The example just above that, in TuringLang/DistributionsAD.jl#23 (comment), also gives an error on this branch, also from cholesky. As does a finite perturbation.

[mateuszbaran]

I didn't fully think it through but wouldn't it break functions like f(x) = x == 0.0 ? 1.0 : sin(x)/x? What if I replaced == 0.0 with iszero or ≈ 0.0?

[mateuszbaran]

Right now if I wanted correct derivatives of such functions up to a certain order I'd just put in the "measure zero branch" a Taylor approximation of the function.

[mcabbott]

This f would indeed change. However, it has problems on a region bigger than one point, and so it would be better anyway for the smoothed branch to be used within some finite interval. For example:

julia> fpi(x) = x==0 ? 1.0 : sin(pi*x) / (pi*x);

julia> fpi(1e-40)
1.0

julia> ForwardDiff.derivative(fpi, 1e-40)
1.2089258196146292e24

This is a variant of #466, for which the solution is

julia> cosc(1e-40) 
-3.2898681336964526e-40

Even if you don't have an exact closed-form derivative, I think that you would usually want to replace f(x) with a constant / polynomial within some small interval, not at a single point. Perhaps always, are there exceptions?

Since the fallback is iszero(x) = x == zero(x) I'd be hesitant to mess with that, but isapprox could be given a different behaviour for dual numbers. At zero it doesn't by default widen the interval:

julia> ForwardDiff.Dual(1e-40,0) ≈ 0
false

julia> nextfloat(0.0) ≈ 0.0
false

[mcabbott]

One more data point is that https://github.com/JuliaPhysics/Measurements.jl gets this right according to my argument above. While its error bars aren't exactly dual numbers, they are a related species. Here's a version of #536 in which mul! does not take the shortcut:

julia> using Measurements

julia> λ = measurement(0, 0.1)
0.0 ± 0.1

julia> iszero(λ)
false

julia> A = measurement.([1 2; 3 4], 0.1);

julia> B = measurement.([5 6; 7 8], 0.1);

julia> A * (B * λ)
2×2 Matrix{Measurement{Float64}}:
 0.0±1.9  0.0±2.2
 0.0±4.3  0.0±5.0

julia> mul!(similar(A), A, B, λ, 0)  # like issue 536
2×2 Matrix{Measurement{Float64}}:
 0.0±1.9  0.0±2.2
 0.0±4.3  0.0±5.0

[ChrisRackauckas]

The idea that the forward evaluation is unchanged is often thought of as an axiom of AD

And it's definitely a false one. It's an axiom for computer scientists, but not for numerical analysts 😅. A nice example is in the space of ODEs. Automatic differentiation is equivalent to solving the expanded ODE known as the forward sensitivity equations, essentially:

u' = f(u,p,t)
d/dt (du/dp) = df/du du/dp + df/dp

Straight automatic differentiation is equivalent to solving the expanded ODE with the adaptive error controls only applying to the first part of the equation u' = f(u,p,t). Are there ODEs for which the second part is unstable when adaptivity is only applied to the first part? Yes. SciML/SciMLSensitivity.jl#273 is a real-world example where this came up.
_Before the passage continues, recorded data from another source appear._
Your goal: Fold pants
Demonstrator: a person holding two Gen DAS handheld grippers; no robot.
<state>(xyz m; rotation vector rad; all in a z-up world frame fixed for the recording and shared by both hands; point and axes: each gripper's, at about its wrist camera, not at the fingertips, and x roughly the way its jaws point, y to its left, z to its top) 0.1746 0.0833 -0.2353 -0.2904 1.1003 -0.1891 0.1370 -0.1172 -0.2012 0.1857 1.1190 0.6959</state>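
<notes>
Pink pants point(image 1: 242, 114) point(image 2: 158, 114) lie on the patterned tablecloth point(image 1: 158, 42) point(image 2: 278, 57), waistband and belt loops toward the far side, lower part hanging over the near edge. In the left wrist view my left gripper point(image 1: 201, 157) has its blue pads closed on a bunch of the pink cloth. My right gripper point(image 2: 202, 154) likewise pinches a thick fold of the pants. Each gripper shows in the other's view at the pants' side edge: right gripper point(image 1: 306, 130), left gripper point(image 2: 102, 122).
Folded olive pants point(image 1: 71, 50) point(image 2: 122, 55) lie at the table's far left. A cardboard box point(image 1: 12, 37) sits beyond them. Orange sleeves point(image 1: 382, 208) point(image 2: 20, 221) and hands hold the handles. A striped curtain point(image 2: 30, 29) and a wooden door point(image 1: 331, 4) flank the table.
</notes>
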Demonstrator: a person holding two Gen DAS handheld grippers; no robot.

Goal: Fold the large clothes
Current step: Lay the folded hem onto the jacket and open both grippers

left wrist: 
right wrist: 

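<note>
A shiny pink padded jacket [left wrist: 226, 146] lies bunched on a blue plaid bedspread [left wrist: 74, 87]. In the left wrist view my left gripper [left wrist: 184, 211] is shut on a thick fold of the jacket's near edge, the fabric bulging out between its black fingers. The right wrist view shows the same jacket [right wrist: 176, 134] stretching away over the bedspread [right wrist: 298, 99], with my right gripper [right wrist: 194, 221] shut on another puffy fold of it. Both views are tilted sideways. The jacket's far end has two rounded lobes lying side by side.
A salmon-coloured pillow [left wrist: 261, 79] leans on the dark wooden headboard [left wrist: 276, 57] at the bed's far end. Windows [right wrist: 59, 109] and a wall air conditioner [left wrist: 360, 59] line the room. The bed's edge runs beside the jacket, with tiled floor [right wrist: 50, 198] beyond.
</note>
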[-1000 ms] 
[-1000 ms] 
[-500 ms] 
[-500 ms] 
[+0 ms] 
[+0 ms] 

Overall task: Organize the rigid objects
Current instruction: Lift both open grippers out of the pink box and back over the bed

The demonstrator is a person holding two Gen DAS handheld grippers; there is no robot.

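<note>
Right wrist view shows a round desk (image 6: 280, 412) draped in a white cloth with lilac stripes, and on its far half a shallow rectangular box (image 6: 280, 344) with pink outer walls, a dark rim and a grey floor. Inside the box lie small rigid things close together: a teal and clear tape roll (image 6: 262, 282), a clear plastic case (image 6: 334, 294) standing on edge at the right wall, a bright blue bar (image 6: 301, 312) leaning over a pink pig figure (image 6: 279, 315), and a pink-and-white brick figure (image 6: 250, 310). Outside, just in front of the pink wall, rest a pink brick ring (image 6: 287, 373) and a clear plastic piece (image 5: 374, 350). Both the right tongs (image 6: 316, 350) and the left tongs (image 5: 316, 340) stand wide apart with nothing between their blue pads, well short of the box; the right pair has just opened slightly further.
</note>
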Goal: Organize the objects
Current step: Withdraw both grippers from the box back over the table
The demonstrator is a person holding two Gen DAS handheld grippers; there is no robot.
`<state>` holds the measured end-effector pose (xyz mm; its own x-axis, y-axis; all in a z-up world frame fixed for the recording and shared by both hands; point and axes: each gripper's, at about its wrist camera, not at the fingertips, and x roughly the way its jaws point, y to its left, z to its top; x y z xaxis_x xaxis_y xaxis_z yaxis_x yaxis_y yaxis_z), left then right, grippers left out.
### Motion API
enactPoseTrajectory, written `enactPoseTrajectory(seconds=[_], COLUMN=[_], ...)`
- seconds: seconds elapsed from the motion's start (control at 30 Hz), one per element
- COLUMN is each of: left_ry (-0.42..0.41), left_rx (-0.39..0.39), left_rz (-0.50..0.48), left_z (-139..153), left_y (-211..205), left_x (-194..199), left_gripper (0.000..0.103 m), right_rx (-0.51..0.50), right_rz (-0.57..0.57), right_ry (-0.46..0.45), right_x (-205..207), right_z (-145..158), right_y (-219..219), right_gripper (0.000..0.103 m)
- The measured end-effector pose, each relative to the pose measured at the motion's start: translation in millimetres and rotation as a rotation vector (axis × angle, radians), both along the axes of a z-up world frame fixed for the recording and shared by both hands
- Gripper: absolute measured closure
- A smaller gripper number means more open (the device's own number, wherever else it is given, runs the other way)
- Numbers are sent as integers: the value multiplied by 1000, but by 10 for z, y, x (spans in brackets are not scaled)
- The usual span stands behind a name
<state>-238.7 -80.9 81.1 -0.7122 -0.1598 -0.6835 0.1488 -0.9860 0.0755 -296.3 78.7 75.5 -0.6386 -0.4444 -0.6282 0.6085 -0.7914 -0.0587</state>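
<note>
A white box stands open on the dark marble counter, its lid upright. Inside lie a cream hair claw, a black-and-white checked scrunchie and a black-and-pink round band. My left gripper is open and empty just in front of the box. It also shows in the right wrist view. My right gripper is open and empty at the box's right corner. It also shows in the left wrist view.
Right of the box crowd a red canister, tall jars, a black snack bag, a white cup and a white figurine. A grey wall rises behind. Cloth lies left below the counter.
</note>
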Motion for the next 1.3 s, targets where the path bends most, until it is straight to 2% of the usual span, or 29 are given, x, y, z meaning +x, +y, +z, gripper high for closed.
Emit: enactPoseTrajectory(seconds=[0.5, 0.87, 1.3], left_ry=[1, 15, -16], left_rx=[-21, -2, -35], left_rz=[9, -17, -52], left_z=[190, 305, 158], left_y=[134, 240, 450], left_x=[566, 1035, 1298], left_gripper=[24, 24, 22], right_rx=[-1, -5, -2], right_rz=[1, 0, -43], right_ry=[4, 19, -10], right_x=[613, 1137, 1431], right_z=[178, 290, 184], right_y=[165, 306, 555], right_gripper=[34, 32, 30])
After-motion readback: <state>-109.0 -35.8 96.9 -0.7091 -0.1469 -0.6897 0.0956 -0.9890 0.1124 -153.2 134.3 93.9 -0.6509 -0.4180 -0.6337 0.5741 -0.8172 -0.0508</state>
The solution was SciML/SciMLSensitivity.jl#273, i.e. the norm used in the ODE solver has to account for the pseudo-ODEs if you want it to be stable, and so the default norm that is used adds the partials to the primal part.

https://github.com/SciML/DiffEqBase.jl/blob/v6.83.1/src/forwarddiff.jl#L31-L34

This means that solving with ForwardDiff gives different stepping behavior, but if you don't do that, then there will be cases where you have "infinite" derivative because of numerical instability in the derivative calculation even when the primal is stable. So definitely, this axiom does not hold for the realities of numerical computing.

So back to the core of the thread, I definitely agree with you. In fact, DiffEq specializes its interpolation computation in order to work around this kind of issue. Normally it would just pull sol.u[i] if the interpolant matches sol.t[i] directly, but it needs to still use the interpolation if it's a dual number since otherwise the derivative is zero. If it had this epsilon ball definition, the workaround to force Dual numbers to not take the sol.t[i] == t branch would be eliminated.